(Items listed in a dataset)

##########

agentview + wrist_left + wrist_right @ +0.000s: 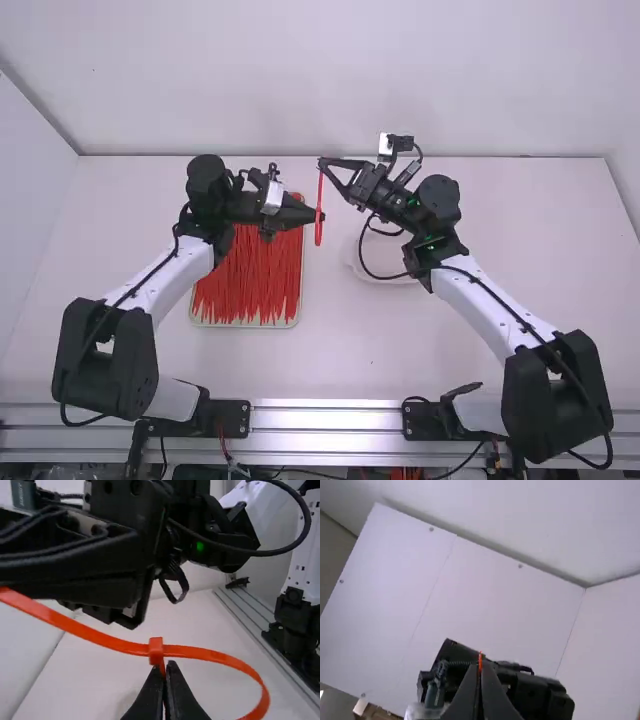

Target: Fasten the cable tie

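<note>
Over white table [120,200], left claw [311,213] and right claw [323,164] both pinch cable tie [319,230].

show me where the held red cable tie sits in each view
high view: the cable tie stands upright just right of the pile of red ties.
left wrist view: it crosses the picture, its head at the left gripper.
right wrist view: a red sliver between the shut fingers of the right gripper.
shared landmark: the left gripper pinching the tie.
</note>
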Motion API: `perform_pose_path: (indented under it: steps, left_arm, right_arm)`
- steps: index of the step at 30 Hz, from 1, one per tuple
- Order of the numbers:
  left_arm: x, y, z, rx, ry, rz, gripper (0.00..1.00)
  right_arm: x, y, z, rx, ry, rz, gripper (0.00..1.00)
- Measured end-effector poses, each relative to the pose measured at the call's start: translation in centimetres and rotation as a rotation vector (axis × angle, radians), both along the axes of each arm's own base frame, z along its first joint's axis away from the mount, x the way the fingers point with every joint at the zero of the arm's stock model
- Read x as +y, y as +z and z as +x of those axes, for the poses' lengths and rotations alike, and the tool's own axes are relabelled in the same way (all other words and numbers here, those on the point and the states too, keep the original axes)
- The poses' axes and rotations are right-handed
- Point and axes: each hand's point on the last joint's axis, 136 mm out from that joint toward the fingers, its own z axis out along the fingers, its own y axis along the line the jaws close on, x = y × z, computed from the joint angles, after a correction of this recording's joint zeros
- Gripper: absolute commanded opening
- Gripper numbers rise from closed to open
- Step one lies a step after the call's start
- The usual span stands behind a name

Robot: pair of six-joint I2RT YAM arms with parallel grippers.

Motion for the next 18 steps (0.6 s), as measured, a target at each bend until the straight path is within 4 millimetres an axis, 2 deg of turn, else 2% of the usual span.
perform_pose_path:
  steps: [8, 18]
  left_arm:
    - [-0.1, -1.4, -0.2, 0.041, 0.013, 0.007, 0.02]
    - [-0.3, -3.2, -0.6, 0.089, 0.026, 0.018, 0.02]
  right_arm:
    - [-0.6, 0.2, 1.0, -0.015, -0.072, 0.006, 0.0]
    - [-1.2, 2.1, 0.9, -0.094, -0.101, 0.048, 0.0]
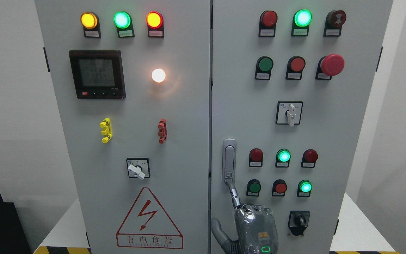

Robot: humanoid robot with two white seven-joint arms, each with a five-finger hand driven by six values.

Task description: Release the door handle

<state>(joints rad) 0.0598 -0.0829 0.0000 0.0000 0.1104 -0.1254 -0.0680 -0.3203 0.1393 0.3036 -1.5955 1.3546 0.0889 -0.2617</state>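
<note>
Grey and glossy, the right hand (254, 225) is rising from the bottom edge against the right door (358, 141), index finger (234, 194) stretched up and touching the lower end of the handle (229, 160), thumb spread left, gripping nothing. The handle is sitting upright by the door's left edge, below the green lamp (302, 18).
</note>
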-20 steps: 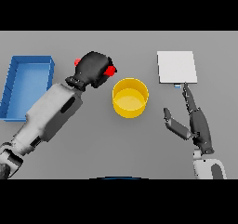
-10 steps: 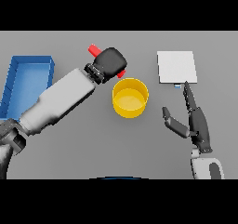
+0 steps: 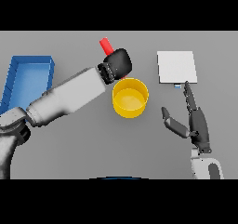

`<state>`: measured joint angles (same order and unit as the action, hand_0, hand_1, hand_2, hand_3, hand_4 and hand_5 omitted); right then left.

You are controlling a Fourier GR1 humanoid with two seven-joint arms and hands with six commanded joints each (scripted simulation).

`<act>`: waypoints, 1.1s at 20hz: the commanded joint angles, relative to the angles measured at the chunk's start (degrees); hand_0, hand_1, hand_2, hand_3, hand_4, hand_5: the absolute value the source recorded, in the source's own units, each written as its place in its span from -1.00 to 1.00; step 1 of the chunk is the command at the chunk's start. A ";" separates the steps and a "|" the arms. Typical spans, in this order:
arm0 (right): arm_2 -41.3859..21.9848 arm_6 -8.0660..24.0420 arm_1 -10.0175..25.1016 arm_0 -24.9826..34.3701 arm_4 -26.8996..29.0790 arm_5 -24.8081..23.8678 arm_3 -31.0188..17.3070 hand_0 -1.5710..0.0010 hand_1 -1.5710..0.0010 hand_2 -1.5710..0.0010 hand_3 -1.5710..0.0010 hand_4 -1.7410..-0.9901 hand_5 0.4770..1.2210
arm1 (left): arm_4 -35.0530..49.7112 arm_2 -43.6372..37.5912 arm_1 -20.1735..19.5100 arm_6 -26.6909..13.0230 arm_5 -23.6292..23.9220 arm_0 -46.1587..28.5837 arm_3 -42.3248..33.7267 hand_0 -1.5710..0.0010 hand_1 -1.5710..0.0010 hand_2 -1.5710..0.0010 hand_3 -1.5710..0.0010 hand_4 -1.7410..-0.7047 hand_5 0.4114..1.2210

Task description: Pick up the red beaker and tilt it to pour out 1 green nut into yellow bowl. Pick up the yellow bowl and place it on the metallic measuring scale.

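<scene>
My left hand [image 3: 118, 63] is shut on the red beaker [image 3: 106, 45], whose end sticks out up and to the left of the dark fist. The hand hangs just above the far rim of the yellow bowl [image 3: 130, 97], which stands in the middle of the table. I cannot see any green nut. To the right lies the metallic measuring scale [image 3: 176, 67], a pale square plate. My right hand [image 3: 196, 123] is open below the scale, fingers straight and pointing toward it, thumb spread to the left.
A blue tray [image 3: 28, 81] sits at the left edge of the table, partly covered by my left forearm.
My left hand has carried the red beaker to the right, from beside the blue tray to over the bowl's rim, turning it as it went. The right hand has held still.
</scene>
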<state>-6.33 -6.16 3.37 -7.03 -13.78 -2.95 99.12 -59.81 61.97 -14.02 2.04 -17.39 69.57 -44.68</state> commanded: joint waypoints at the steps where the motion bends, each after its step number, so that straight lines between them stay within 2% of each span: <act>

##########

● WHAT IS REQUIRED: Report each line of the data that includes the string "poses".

● ANSWER BOX:
- Measured end-effector poses, each relative to the pose measured at the call's start: translation in centimetres and rotation as a rotation vector (axis × angle, radians), both along the axes of each arm's own base frame, z along its first joint's axis away from the mount, x the way the fingers point with every joint at the zero of the arm's stock model
- Read x as +y, y as +z and z as +x of those axes, for the poses' lengths and rotations alike, and the tool's own axes are relabelled in the same way (all other words and numbers here, those on the point and the states too, keep the original axes)
- The poses' axes and rotations are right-handed

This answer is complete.